(Extracted records)
──────────

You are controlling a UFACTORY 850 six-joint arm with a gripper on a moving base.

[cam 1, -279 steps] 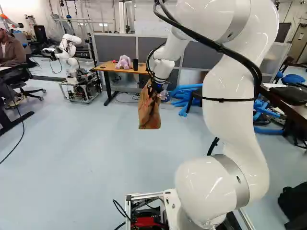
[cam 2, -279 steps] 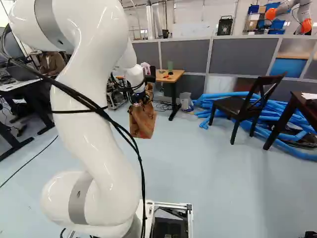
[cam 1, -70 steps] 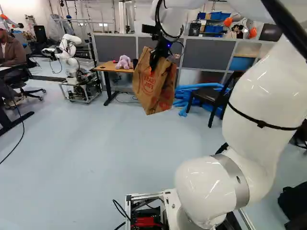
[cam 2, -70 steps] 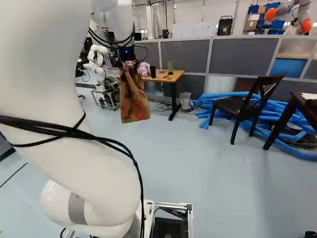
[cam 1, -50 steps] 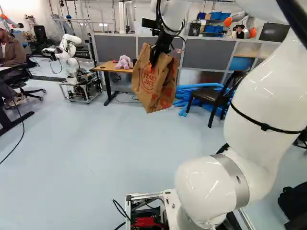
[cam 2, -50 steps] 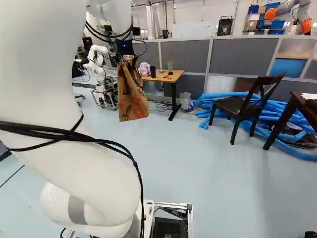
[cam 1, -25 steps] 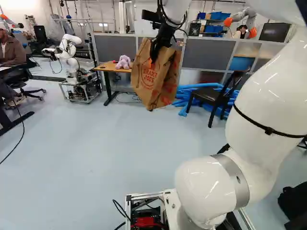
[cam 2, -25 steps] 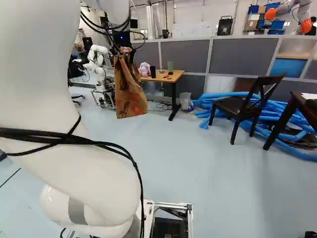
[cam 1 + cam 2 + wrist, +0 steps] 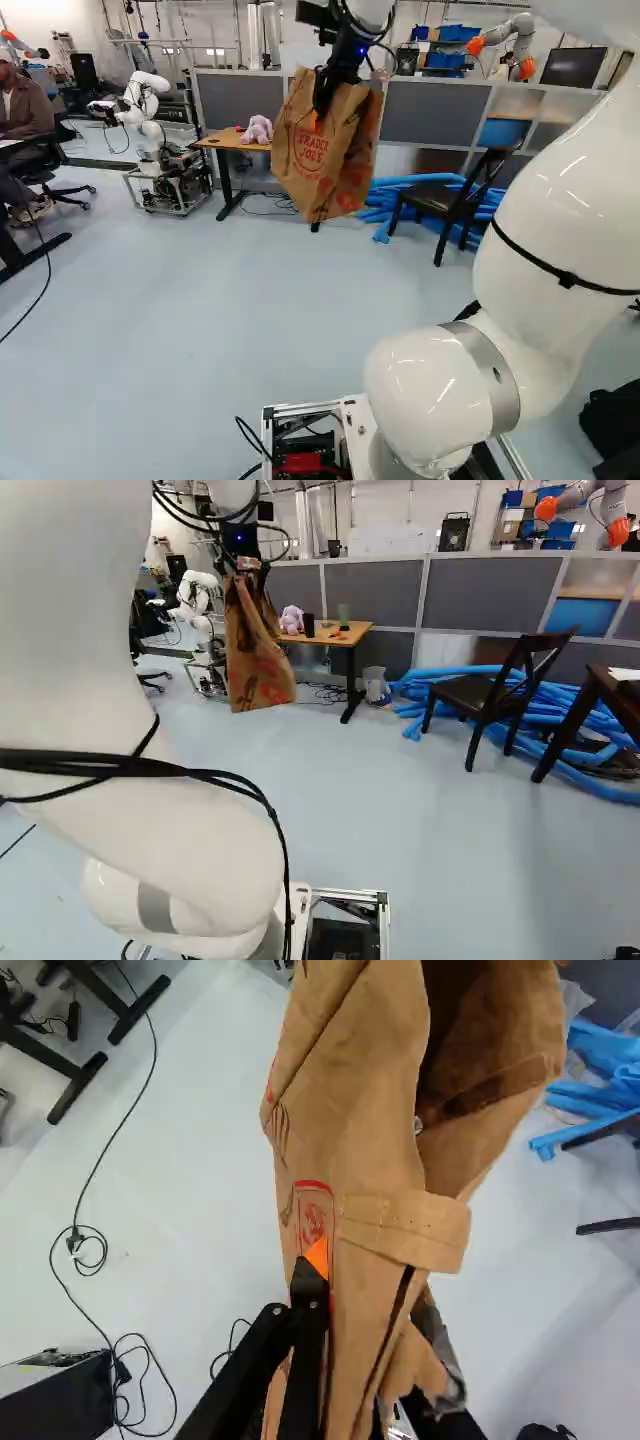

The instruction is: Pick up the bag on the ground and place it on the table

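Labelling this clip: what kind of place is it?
Probably a robotics lab: another robot arm on a wheeled frame, grey partitions, and a desk holding a plush toy.

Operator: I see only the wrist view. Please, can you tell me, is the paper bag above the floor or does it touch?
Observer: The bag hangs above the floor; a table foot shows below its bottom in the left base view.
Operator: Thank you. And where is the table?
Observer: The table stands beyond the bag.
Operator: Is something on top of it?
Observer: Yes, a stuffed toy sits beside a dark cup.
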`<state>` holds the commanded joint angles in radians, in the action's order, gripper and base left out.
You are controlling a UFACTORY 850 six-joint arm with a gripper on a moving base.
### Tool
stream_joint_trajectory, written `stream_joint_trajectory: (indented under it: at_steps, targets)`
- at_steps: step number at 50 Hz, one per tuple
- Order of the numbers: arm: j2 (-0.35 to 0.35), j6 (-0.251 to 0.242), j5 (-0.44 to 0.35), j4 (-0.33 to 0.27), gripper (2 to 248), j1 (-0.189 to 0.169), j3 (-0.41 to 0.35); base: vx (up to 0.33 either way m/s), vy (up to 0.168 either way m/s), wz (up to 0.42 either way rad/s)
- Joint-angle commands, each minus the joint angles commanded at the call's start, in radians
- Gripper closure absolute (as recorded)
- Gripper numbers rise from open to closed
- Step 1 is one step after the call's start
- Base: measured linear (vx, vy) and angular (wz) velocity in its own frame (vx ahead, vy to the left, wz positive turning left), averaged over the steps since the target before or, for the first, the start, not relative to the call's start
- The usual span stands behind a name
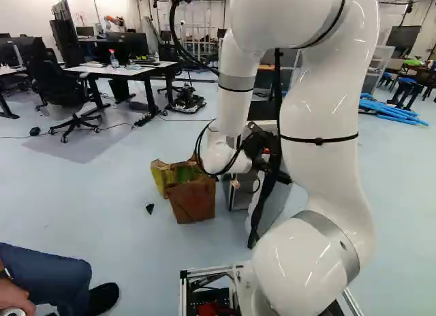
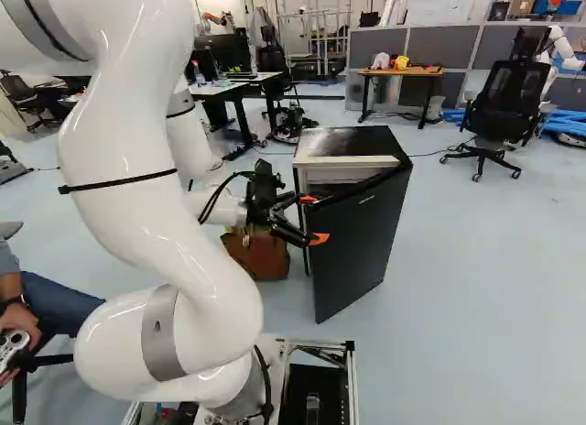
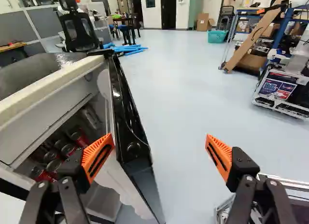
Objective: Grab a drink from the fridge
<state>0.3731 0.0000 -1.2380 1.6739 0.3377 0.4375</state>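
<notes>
**While the hand [image 2: 314, 219] stands spread at the door [image 2: 362, 242], the drinks [image 3: 67, 150] sit inside the fridge [image 2: 352, 141]**

Where the near frame [image 2: 352, 388] carries the arm's lowest joint, the white arm [image 2: 206, 324] rises on the left and reaches ahead to the fridge. At its end, the hand [image 3: 159, 149] has its two orange-padded fingers wide apart, with nothing pinched between them. The black door's upright edge lies in the gap, closer to the finger on the fridge's side; that finger overlaps the opening in the wrist view, though I cannot tell whether it touches the door. The other finger is out over the floor [image 2: 449, 288], on the door's outer side.

The door is ajar, and through the opening several red and dark cans lie together low in the compartment, beyond the nearer finger. None is in the hand.

Left of the fridge, a brown bag [image 1: 193, 200] rests on the floor. Farther off to the right stands a black office chair [image 2: 508, 100], with blue tubes [image 2: 563, 123] behind it. A wooden-topped bench [image 2: 426, 71] in the far part of the room bears a yellow object [image 2: 401, 62].
</notes>
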Motion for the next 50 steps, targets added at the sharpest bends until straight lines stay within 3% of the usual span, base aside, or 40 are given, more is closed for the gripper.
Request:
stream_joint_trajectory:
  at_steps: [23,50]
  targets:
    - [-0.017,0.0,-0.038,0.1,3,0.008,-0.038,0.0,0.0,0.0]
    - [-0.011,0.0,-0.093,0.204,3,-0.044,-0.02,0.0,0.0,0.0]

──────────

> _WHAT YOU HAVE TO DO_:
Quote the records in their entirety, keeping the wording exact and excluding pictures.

> _SOLUTION FOR THIS EXERCISE_:
You are controlling a UFACTORY 850 six-joint arm with a gripper on a moving base.

[cam 1, -279 steps] 
[cam 2, -279 steps] 
[cam 1, -70 steps] 
[cam 2, -70 steps] 
[cam 1, -50 steps] 
[cam 2, -50 steps] 
[cam 1, -25 steps] 
[cam 2, -25 steps] 
[cam 1 + cam 2 + wrist, +0 steps] 

The instruction is: Pick up the bag on the ground and place it on the table

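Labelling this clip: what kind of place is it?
Probably a robotics lab: another robot arm on a wheeled frame, grey partitions, and a desk holding a plush toy.

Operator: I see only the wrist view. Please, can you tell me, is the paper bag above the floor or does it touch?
Observer: The bag hangs above the floor; a table foot shows below its bottom in the left base view.
Operator: Thank you. And where is the table?
Observer: The table stands beyond the bag.
Operator: Is something on top of it?
Observer: Yes, a stuffed toy sits beside a dark cup.
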`<state>` holds the commanded joint angles in radians, in the action's order, gripper and base left out.
You are controlling a UFACTORY 850 six-joint arm with a gripper on a moving base.
### Tool
stream_joint_trajectory, written `stream_joint_trajectory: (indented under it: at_steps, targets)`
- at_steps: step number at 50 Hz, one per tuple
- Order of the numbers: arm: j2 (-0.35 to 0.35), j6 (-0.251 to 0.242), j5 (-0.44 to 0.35), j4 (-0.33 to 0.27), gripper (2 to 248), j1 (-0.189 to 0.169), j3 (-0.41 to 0.35); base: vx (up to 0.33 either way m/s), vy (up to 0.168 either way m/s), wz (up to 0.42 either way rad/s)
- Joint-angle commands, each minus the joint angles commanded at the call's start, in radians
- Gripper closure absolute (as recorded)
- Gripper numbers rise from open to closed
- Step 1 is one step after the call's start
- Base: measured linear (vx, vy) and angular (wz) velocity in its own frame (vx ahead, vy to the left, wz positive turning left), averaged over the steps since the target before or, for the first, the start, not relative to the call's start
- The usual span stands behind a name
Objective: Grab a drink from the fridge
<state>0.3731 0.0000 -1.2380 1.6739 0.3377 0.4375</state>
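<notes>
**While the hand [image 2: 314, 219] stands spread at the door [image 2: 362, 242], the drinks [image 3: 67, 150] sit inside the fridge [image 2: 352, 141]**

Where the near frame [image 2: 352, 388] carries the arm's lowest joint, the white arm [image 2: 206, 324] rises on the left and reaches ahead to the fridge. At its end, the hand [image 3: 159, 149] has its two orange-padded fingers wide apart, with nothing pinched between them. The black door's upright edge lies in the gap, closer to the finger on the fridge's side; that finger overlaps the opening in the wrist view, though I cannot tell whether it touches the door. The other finger is out over the floor [image 2: 449, 288], on the door's outer side.

The door is ajar, and through the opening several red and dark cans lie together low in the compartment, beyond the nearer finger. None is in the hand.

Left of the fridge, a brown bag [image 1: 193, 200] rests on the floor. Farther off to the right stands a black office chair [image 2: 508, 100], with blue tubes [image 2: 563, 123] behind it. A wooden-topped bench [image 2: 426, 71] in the far part of the room bears a yellow object [image 2: 401, 62].
</notes>
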Motion for the next 50 steps, targets added at the sharpest bends until straight lines stay within 3% of the usual span, base aside, or 40 are given, more is closed for the gripper.
Request:
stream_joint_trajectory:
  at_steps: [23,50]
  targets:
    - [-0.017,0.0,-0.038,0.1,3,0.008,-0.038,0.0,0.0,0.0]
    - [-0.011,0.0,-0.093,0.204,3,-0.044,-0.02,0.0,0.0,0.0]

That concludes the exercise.